Tiger Hood - Cover

Tiger Hood


Photo - Patrick Barr AKA Tiger Hood

New York City is full of people, but way back when, it used to have more characters. The true individuals who contributed to the city’s rich cultural tapestry just by being themselves, usually with outsize personalities that could fill a whole borough.

Patrick Q.F. Barr is one of those characters, the definition of a NYC fixture and living urban legend who swung his way into the hearts and minds of city dwellers, tourists, and anyone who’s ever hung out in SoHo. Better known as Tiger Hood, Barr is a photographer who’s known more for what he does to pass the time: hitting folded-up milk cartons into crates with a golf club.

Photos - Jeremy Cohen

The city is his driving range, and the green starts wherever he places his tattered mat with a 100-dollar-bill printed on it. Sure, his game isn’t “golf” in the way most people would define it, but in doing things his own way on his own terms, it’s certainly a sentiment we can get behind.

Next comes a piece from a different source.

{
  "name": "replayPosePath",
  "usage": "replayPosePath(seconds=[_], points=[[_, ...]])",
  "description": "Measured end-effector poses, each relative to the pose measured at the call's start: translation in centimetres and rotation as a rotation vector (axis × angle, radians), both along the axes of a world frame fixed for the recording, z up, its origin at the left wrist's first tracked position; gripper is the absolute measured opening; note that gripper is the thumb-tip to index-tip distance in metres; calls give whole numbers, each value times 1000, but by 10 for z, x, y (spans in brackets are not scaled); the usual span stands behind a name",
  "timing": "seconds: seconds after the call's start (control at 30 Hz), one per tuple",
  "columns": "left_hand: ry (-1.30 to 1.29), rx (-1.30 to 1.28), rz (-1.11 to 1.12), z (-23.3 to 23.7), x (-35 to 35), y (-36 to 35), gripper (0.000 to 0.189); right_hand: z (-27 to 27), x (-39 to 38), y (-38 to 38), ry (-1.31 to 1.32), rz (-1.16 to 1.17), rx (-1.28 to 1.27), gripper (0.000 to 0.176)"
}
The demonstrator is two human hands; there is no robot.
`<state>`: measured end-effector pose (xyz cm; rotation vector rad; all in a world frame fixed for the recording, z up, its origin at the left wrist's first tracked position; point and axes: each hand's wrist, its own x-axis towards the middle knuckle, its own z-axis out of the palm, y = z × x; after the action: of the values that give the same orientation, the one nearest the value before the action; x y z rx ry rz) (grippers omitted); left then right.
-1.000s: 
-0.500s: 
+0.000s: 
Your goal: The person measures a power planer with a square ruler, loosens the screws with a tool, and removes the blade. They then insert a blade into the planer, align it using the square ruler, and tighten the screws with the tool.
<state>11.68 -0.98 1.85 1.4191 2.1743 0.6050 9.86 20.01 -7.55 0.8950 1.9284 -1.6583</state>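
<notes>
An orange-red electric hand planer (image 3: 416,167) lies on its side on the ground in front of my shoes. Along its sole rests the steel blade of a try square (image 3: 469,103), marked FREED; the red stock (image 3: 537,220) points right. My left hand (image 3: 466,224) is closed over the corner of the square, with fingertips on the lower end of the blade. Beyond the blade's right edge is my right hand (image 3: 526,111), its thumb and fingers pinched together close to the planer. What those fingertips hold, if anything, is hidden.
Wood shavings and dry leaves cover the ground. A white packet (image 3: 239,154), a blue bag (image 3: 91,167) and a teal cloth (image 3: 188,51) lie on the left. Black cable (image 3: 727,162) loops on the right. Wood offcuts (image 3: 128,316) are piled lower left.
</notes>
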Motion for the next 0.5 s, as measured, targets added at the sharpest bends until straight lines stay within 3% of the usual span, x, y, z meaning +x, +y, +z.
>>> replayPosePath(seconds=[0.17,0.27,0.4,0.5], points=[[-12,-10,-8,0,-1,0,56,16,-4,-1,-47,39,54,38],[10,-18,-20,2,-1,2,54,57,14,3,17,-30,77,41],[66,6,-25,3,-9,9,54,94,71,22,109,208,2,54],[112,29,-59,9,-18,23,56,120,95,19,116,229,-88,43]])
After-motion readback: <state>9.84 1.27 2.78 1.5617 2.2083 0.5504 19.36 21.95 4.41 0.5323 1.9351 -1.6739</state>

It would be easy to write off someone like Barr as the “milk carton golf guy,” but he is so much more than his hobby. If you look at his expansive photographic archive, you can see the evolution of New York City from the 1990s to 2000s. In between candid shots of comedians like Dave Chappelle and legendary musician James Brown, there are also profound pictures like a rooster eating from a KFC box, haunting cityscapes of the NYC skyline pre-9/11, and portraits of the so-called “old New York” that so many people claim to miss.

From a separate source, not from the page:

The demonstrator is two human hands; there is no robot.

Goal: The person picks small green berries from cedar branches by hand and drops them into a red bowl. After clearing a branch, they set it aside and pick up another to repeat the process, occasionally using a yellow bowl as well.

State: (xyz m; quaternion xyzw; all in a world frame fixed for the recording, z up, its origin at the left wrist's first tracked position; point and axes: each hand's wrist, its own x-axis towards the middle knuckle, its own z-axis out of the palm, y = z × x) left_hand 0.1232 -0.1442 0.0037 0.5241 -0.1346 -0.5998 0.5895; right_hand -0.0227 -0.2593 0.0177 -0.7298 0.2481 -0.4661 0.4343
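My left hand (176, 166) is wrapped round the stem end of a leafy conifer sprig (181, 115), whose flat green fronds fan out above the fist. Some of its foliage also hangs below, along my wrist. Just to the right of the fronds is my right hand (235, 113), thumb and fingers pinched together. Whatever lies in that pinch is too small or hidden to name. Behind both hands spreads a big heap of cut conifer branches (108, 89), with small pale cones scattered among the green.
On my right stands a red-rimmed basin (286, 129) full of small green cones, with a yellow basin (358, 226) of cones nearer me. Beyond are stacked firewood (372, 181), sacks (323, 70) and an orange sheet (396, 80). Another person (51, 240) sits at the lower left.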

If anyone has a right to miss it—it’s Barr. Not only was he there, but in many ways he’s an embodiment of that rough-around-the-edges charm the city used to have before it was so heavily gentrified.

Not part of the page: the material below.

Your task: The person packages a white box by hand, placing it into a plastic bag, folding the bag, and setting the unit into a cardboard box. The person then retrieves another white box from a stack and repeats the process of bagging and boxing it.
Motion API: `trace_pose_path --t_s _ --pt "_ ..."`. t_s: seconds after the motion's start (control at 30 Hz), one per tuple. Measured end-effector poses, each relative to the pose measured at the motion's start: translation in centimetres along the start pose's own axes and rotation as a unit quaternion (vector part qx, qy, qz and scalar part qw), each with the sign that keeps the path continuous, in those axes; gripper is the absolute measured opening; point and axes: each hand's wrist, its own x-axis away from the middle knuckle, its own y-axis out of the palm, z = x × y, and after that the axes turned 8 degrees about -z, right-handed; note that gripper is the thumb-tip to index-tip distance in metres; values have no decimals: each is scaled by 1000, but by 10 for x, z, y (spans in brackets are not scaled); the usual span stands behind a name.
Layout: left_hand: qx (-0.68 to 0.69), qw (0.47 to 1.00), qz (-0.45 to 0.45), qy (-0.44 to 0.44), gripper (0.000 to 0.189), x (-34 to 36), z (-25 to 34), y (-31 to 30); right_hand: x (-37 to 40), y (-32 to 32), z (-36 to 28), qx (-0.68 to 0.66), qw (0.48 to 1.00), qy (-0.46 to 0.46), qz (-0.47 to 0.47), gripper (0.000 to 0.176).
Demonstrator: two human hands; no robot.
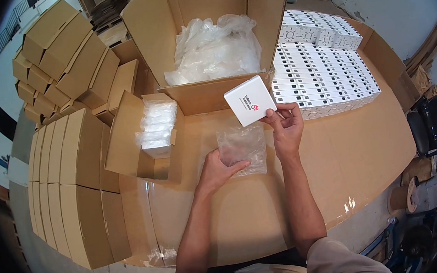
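A flat white box [250, 101] with a red logo and dark print is pinched at its lower right corner by my right hand [287, 124]. Just below it, my left hand [219, 171] holds a clear plastic bag [243, 152] by its left side, with the thumb lying over the bag. The bag lies close above the cardboard-covered table [257, 206]. To the left, an open brown carton [124, 140] contains a row of white boxes in clear bags [158, 122]. Behind my hands, a large open carton [201, 97] holds a heap of clear plastic bags [215, 50].
Rows of stacked white boxes [323, 79] occupy the back right of the table. Closed brown cartons [81, 155] stand at the left, with more cartons [63, 51] piled behind. A black chair [430, 121] and a cable spool [402, 197] are beyond the right edge.
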Motion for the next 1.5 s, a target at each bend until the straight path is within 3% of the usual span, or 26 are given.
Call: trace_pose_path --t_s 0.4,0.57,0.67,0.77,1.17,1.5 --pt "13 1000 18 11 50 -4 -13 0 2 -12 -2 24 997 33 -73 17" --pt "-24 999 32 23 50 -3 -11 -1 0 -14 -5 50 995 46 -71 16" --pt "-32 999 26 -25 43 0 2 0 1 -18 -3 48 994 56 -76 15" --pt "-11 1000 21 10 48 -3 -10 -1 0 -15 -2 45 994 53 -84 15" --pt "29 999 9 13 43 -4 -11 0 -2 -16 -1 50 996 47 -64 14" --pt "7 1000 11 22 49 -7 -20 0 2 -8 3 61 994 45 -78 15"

Barr is the subject of the 12-minute documentary 'Neighborhood Golf Association' by Nicolas Heller—better known as @NewYorkNico. He reached out to us to co-host the official screening last week. Held at Project Farmhouse, the venue is an initiative by GrowNYC, an organization that connects New Yorkers with locally-grown produce and supports programs that promote recycling and urban gardening. The event was a community affair, bringing out a ton of people who support Nico’s work in highlighting these underground stories, and also fans of Tiger Hood. Boxed Water and Brooklyn Brewery provided refreshments, and Blac Rabbit, a band consisting of twin guitarists Amiri and Rahiem Taylor, played some Beatles covers before the doc was shown.

Noah released a collaborative T-shirt with Tiger Hood and Nicolas Heller that night, featuring a graphic by artist Bill Rebholz. It was one of many submissions for the tee, with some of the other ones ending up on editioned milk carton golf balls Tiger Hood made for the show. He also sold several photographic prints from his catalog.

The Noah x Tiger Hood x New York Nico T-shirts retail for $48 each and will be available for sale on March 7th. 15% of the proceeds will be donated to the Henry Street Settlement, an organization that helps Lower East Side residents and New Yorkers through arts, social services, and healthcare programs. The rest will go directly to Tiger Hood.